§ **Exercise goal**: Using the listing below, please gather every line containing the word "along".

Start of Raw data

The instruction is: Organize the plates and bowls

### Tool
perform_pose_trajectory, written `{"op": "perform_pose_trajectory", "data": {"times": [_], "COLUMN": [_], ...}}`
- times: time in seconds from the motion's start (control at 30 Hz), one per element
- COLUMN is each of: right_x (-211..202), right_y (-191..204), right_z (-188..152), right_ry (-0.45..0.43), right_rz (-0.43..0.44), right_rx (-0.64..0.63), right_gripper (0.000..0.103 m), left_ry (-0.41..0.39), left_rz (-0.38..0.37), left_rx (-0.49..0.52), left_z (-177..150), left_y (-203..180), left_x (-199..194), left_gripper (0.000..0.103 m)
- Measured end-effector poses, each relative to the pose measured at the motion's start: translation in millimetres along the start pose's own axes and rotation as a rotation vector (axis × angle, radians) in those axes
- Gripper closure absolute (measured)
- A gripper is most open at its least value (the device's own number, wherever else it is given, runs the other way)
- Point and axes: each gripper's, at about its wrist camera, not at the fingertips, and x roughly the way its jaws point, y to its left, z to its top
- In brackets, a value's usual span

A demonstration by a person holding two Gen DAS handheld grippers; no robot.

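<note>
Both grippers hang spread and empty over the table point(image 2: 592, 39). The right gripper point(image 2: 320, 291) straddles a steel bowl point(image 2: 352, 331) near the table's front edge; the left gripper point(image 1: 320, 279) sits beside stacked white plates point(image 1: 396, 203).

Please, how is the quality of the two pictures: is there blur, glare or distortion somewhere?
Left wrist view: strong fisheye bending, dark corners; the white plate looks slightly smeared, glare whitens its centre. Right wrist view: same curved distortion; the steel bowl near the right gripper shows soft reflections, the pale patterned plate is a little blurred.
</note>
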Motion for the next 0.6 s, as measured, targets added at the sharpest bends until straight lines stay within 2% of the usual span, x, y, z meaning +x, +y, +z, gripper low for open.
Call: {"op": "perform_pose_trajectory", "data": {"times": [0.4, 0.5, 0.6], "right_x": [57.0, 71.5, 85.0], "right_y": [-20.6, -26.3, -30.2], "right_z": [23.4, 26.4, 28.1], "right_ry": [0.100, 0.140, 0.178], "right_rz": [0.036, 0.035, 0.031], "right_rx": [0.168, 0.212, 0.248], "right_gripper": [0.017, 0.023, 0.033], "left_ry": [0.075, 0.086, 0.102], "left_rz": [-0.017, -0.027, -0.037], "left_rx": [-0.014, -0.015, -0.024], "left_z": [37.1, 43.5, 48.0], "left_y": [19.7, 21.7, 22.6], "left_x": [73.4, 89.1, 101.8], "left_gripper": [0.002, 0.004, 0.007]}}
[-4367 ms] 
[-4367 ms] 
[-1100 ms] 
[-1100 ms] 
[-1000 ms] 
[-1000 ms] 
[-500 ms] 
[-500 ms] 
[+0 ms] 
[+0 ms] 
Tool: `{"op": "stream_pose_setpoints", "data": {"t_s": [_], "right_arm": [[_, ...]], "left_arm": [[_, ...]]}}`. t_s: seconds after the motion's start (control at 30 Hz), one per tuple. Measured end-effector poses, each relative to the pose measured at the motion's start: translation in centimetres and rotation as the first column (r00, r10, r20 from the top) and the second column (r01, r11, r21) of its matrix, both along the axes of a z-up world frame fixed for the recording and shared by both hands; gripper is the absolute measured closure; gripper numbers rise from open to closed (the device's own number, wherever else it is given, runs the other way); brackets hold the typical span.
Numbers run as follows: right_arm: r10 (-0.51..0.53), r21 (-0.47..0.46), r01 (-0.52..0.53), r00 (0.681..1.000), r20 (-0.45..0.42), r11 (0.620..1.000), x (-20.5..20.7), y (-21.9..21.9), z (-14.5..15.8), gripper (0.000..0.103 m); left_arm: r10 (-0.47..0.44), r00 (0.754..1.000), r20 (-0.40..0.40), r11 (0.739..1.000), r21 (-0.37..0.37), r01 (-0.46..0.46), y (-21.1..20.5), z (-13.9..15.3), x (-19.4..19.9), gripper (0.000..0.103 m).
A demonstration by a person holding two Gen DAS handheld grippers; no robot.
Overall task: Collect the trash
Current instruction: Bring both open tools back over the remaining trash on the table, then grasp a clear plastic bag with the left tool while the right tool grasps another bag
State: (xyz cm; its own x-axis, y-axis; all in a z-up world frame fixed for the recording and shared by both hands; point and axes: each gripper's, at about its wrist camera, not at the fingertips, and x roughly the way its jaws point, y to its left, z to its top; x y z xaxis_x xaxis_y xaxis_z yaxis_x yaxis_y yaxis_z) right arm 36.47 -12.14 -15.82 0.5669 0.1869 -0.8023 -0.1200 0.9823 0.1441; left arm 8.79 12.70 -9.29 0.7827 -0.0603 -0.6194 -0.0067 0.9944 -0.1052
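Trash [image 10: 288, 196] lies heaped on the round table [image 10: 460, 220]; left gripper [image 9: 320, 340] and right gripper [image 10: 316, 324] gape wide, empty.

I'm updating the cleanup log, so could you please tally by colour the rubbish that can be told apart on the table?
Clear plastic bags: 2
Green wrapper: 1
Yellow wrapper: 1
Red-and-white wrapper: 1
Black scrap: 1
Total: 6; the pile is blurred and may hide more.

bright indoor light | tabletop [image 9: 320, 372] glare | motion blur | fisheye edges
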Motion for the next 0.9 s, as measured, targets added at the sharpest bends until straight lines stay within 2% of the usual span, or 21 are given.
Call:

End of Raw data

§ **Response to this task**:
- Measured end-effector poses, each relative to the pose measured at the motion's start: translation in millimetres along the start pose's own axes and rotation as a rotation vector (axis × angle, radians) in those axes
Tool: `{"op": "stream_pose_setpoints", "data": {"t_s": [_], "right_arm": [[_, ...]], "left_arm": [[_, ...]]}}`. t_s: seconds after the motion's start (control at 30 Hz), one per tuple. Measured end-effector poses, each relative to the pose measured at the motion's start: translation in centimetres and rotation as the first column (r00, r10, r20 from the top) and the second column (r01, r11, r21) of its matrix, both along the axes of a z-up world frame fixed for the recording and shared by both hands; gripper is the absolute measured closure; gripper numbers rise from open to closed (the device's own number, wherever else it is given, runs the other way); brackets hold the typical span.

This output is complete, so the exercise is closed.